Reproduce verbatim all of the data given below, but do not carry over the images.

(Beginning of Collected data)

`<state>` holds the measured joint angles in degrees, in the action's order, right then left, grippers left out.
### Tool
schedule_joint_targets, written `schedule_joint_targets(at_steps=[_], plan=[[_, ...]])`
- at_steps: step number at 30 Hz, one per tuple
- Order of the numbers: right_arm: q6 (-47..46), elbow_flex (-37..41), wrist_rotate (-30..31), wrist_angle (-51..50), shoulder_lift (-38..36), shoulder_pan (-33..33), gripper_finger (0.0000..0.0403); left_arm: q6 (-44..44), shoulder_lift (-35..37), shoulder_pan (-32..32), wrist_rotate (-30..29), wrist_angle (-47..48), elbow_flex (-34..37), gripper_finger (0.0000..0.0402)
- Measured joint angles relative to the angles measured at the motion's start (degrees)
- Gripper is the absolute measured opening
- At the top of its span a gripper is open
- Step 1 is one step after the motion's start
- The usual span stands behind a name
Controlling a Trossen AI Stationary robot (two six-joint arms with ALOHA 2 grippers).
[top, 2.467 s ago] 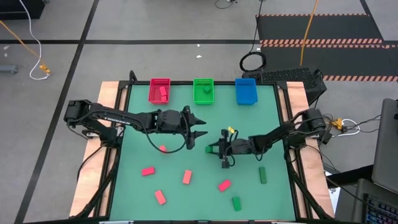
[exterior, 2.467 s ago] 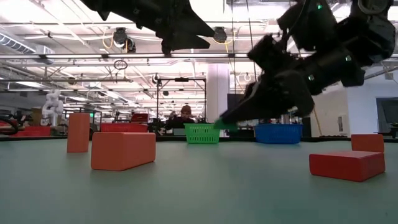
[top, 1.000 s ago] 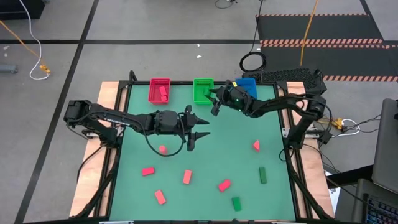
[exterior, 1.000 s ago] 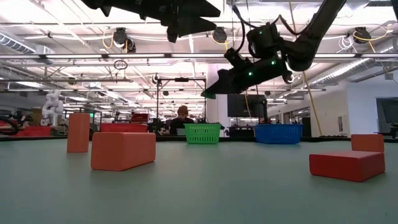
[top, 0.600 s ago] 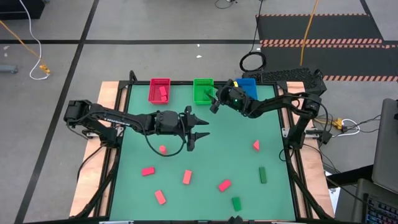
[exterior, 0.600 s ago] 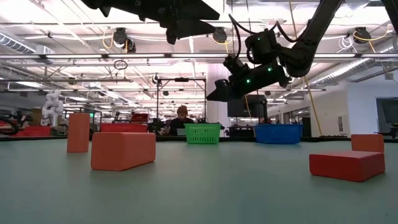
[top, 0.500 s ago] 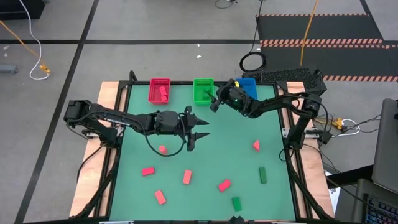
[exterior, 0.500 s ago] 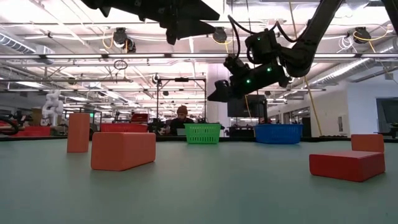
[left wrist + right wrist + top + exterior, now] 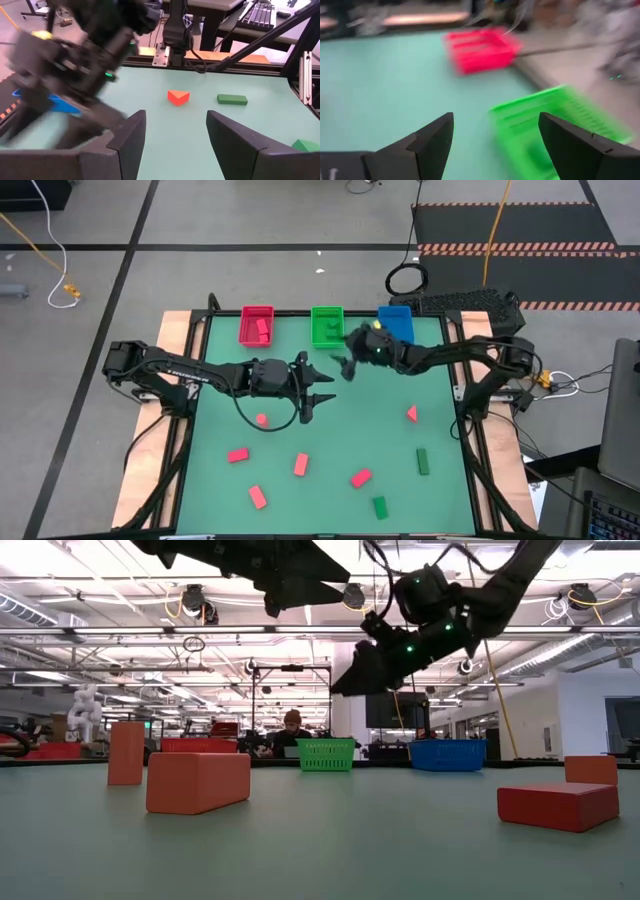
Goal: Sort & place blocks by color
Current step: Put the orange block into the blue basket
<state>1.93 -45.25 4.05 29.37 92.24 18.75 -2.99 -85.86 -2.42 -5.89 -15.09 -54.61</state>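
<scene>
Red blocks point(image 9: 237, 454) and green blocks point(image 9: 422, 461) lie scattered on the green table's near half. A red wedge block point(image 9: 411, 413) lies toward the right. The red bin point(image 9: 257, 325) and green bin point(image 9: 327, 326) at the far edge each hold blocks of their own colour. The blue bin point(image 9: 396, 325) stands beside them. My right gripper point(image 9: 343, 366) hangs open and holds nothing, just on the near side of the green bin point(image 9: 555, 125). My left gripper point(image 9: 325, 388) hovers open over the table's middle, nothing between its fingers point(image 9: 132, 135).
In the low view a big red block point(image 9: 198, 781) and another point(image 9: 557, 805) lie close to the camera. Both arms hang high above the mat. Bare mat lies between the bins and the scattered blocks. My right arm point(image 9: 75, 60) passes in front of my left gripper.
My right gripper has drawn back from over the green bin toward the table's near edge and tipped up toward level. Its fingers stand wider apart than a second ago. My left arm has kept still.
</scene>
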Motion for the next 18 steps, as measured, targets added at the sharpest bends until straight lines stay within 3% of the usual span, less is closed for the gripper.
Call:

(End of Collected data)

Response for this exercise
`<state>` holds the measured joint angles in degrees, in the action's order, right then left, grippers left out.
### Tool
schedule_joint_targets, written `schedule_joint_targets(at_steps=[_], plan=[[_, ...]])`
- at_steps: step number at 30 Hz, one per tuple
- Order of the numbers: right_arm: q6 (-47..46), elbow_flex (-37..41), wrist_rotate (-30..31), wrist_angle (-51..50), shoulder_lift (-38..36), shoulder_pan (-33..33), gripper_finger (0.0000..0.0403); left_arm: q6 (-44..44), shoulder_lift (-35..37), shoulder_pan (-32..32), wrist_rotate (-30..29), wrist_angle (-47..48), elbow_flex (-34..37), gripper_finger (0.0000..0.0402)
- Measured joint angles relative to the angles measured at the motion's start (degrees)
- Gripper is the absolute measured opening
- At the top of its span a gripper is open
- Step 1 is one step after the motion's start
- The usual span stands behind a name
Controlling a Trossen AI Stationary robot (two six-joint arms with ALOHA 2 grippers).
[top, 2.467 s ago] 
[exterior, 2.467 s ago] 
[top, 1.000 s ago] 
[exterior, 1.000 s ago] 
[top, 0.600 s ago] 
[exterior, 0.600 s ago] 
[top, 0.500 s ago] 
[exterior, 0.500 s ago] 
[left wrist + right wrist + top + exterior, now] 
Goal: Sort & place blocks by color
Current step: Put the orange block into the blue basket
<state>1.93 -45.25 4.05 29.37 92.24 18.75 -2.99 -85.86 -2.42 -5.89 -15.09 -54.61</state>
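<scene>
Red blocks point(image 9: 237, 454) and green blocks point(image 9: 422, 461) lie scattered on the green table's near half. A red wedge block point(image 9: 411, 413) lies toward the right. The red bin point(image 9: 257, 325) and green bin point(image 9: 327, 326) at the far edge each hold blocks of their own colour. The blue bin point(image 9: 396, 325) stands beside them. My right gripper point(image 9: 343, 366) hangs open and holds nothing, just on the near side of the green bin point(image 9: 555, 125). My left gripper point(image 9: 325, 388) hovers open over the table's middle, nothing between its fingers point(image 9: 132, 135).
In the low view a big red block point(image 9: 198, 781) and another point(image 9: 557, 805) lie close to the camera. Both arms hang high above the mat. Bare mat lies between the bins and the scattered blocks. My right arm point(image 9: 75, 60) passes in front of my left gripper.
My right gripper has drawn back from over the green bin toward the table's near edge and tipped up toward level. Its fingers stand wider apart than a second ago. My left arm has kept still.
</scene>
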Motion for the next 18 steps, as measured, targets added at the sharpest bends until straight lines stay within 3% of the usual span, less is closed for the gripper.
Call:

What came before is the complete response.